**** Supplied data ****
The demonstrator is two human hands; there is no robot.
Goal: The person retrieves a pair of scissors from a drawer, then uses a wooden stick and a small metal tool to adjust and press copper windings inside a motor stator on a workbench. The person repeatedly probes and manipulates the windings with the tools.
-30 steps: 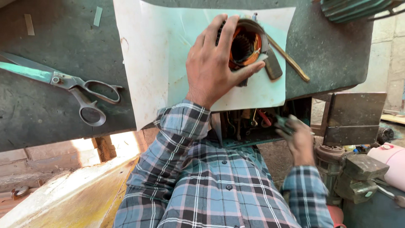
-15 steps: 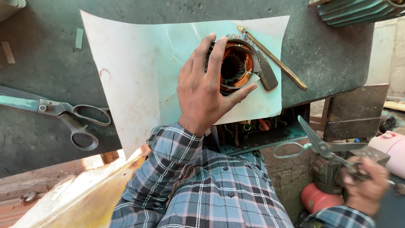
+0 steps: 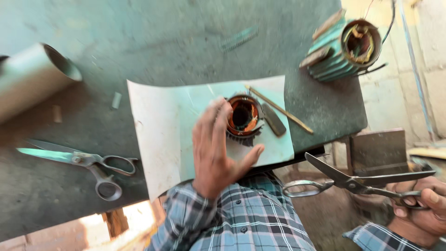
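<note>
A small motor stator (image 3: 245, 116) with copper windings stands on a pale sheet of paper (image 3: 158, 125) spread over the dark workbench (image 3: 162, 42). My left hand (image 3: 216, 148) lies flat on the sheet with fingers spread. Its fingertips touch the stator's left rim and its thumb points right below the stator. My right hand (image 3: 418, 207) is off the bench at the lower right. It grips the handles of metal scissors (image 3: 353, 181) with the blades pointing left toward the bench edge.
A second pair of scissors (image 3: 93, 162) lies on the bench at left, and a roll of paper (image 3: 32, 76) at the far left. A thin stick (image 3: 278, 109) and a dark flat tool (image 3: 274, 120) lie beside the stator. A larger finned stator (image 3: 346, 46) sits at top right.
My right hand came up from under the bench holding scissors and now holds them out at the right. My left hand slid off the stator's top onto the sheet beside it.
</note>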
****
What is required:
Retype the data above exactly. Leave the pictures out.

Solution for this task:
The demonstrator is two human hands; there is no robot.
Goal: The person retrieves a pair of scissors from a drawer, then uses a wooden stick and a small metal tool to adjust and press copper windings inside a motor stator on a workbench. The person repeatedly probes and manipulates the windings with the tools.
-30 steps: 
-15 steps: 
+0 steps: 
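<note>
A small motor stator (image 3: 245, 116) with copper windings stands on a pale sheet of paper (image 3: 158, 125) spread over the dark workbench (image 3: 162, 42). My left hand (image 3: 216, 148) lies flat on the sheet with fingers spread. Its fingertips touch the stator's left rim and its thumb points right below the stator. My right hand (image 3: 418, 207) is off the bench at the lower right. It grips the handles of metal scissors (image 3: 353, 181) with the blades pointing left toward the bench edge.
A second pair of scissors (image 3: 93, 162) lies on the bench at left, and a roll of paper (image 3: 32, 76) at the far left. A thin stick (image 3: 278, 109) and a dark flat tool (image 3: 274, 120) lie beside the stator. A larger finned stator (image 3: 346, 46) sits at top right.
My right hand came up from under the bench holding scissors and now holds them out at the right. My left hand slid off the stator's top onto the sheet beside it.
</note>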

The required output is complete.